We can expand on the infrastructure layer and then the operating model for the distributed future using a set of practices, processes, and technologies to operate and manage its applications, data, security, and compliance posture on top of distributed infrastructure. A “distributed infrastructure” simply means a mix of on-premises, private, and public cloud, as well as edge locations.
We believe – and research suggests – that the future will be highly distributed and that organizations are likely to rely more heavily on combinations of cloud computing, edge computing, and other distributed approaches to deliver their products and services related to customer experience. This may involve leveraging the scalability, reliability, and cost-efficiency of a private and public cloud, as well as the low latency aspects of edge computing.
So, why do we need an operating model? Because an operating model allows us to look at different aspects of our execution, which enables strategy and business model alignment in a reusable manner with a focus on “moving target” outcomes. We shall call those aspects dimensions henceforth.
While organizational operating models balance integration versus standardization or localization against globalization or centralization versus decentralization, the technology operating model balances the same tensions by providing innovative freedom versus operational excellence. More details on this will be provided in Chapter 5, and Chapter 6.
Before we dive into the details of how you can craft your own fit-for-purpose distributed technology operating model, perhaps you should start thinking about what aspects or dimensions you would choose if it was all up to you.
Because we are still in the “foundations” part of this book, next, we will define a few more terms to provide clarity for later sections of this book.
Engineering and operations
Just a word of warning: it can get blurry!
Software product engineering and operations (including support and maintenance) are related but distinct activities within the field of software development. In the early days, at least. Then, Dev{X}Ops came along, and it got harder to talk to one another about this topic.
For the sake of this book, we’ll define three things:
- A blurry universal truth about engineering and operations
- Platform engineering (where the buzzword SRE lives)
- Product engineering (where DevOps is at home)
Platform and product engineering both contain operations aspects in their respective fields:
- Platform engineering owns platform operations, support, and maintenance
- Product engineering owns product operations, support, and maintenance
This clarification is important because it helps clarify practices such as DevOps, DevSecOps, and Site or Service Reliability Engineering (SRE), as examples. In modern organizations, product and platform teams have a product manager, backlog, and practices. So, for example, the platform team could employ an SRE approach, work with their internal customers (the product teams) on defining service-level agreements (SLAs) and service-level objectives (SLOs), and collaborate while selecting the most appropriate service-level indicators (SLIs), which indicate potential customer experience (CX) impact and hence help raise alarms before CX is impacted.
The dependent product teams use this platform as a service to build their products and service offerings on top and might use different tooling or different approaches such as DevSecOps. Some teams might use a GitOps approach, while others might not.
And this is where the operating model comes in. In the platform and product team example we provided, there were questions about team structure, team collaboration modes, funding, location, and practices. These are all questions that the operating model provides guidance with.

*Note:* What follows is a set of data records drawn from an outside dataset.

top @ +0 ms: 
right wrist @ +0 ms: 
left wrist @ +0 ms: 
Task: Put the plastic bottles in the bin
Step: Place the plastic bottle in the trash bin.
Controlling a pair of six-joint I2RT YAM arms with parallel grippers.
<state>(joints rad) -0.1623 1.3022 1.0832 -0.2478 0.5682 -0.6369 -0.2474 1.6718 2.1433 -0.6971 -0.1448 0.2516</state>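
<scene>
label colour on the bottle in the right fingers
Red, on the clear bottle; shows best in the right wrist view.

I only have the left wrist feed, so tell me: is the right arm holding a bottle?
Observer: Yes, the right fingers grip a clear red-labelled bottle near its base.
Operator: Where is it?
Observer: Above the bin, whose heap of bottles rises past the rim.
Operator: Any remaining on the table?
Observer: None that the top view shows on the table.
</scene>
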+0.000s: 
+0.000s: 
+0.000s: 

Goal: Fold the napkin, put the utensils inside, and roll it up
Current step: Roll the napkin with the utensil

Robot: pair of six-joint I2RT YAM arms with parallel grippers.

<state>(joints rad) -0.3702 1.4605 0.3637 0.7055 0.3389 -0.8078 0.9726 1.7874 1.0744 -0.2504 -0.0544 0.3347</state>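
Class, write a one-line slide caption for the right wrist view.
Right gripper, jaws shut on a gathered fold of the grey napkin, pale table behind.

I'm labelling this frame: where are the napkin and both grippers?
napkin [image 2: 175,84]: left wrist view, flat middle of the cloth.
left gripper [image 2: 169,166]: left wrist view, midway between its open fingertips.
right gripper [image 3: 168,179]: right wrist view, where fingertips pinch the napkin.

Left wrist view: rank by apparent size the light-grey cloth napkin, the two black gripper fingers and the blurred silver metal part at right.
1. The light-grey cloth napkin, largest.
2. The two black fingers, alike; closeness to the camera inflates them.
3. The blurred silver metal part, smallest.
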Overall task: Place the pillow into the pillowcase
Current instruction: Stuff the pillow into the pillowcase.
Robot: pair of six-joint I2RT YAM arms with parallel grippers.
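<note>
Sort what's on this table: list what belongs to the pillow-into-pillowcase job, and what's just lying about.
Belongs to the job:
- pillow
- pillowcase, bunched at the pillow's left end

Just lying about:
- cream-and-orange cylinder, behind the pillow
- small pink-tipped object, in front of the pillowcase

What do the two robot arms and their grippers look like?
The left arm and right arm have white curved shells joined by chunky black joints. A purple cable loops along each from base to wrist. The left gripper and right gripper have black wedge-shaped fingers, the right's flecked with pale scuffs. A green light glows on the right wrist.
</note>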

In general, software product engineering focuses on designing and developing new software products, while support, maintenance, and operations focus on maintaining and supporting existing products. However, there is potentially an overlap between the two activities, particularly in organizations where software product engineers are also involved in maintaining and supporting the products they develop (DevOps). We just saw an example of this. And that’s why I called it blurry.
The takeaway is that while there is a “best practice” definition, it’s always recommended to clarify the actual implementation of engineering practices involved in delivering products and services to production.
Platforms
Despite sometimes not being liked because they introduce an additional “abstraction layer,” platforms are generally popular because they address different aforementioned aspects:
- Allow sovereign use and implementation of infrastructure, software, services, and data
- Allow for consistent and SLA-confirmative CX design
- Allow for the required industry-specific compliance and security stance
- Shift security and compliance left without additional burden for developers and product teams
- Allow for a heightened level of reuse and sharing of tools, processes, and digital assets, such as patterns
- Allow the cognitive load of the aforementioned product development teams to be minimized
Having a dedicated platform team to focus on the increasing productivity of product teams, especially in a distributed technology context, is something organizations need to consider. If not an organically grown mess, technical debt and undifferentiated heavy lifting through different tools, services, products, processes, and skills are almost certainly guaranteed, especially in the context of hybrid multi-cloud and the edge.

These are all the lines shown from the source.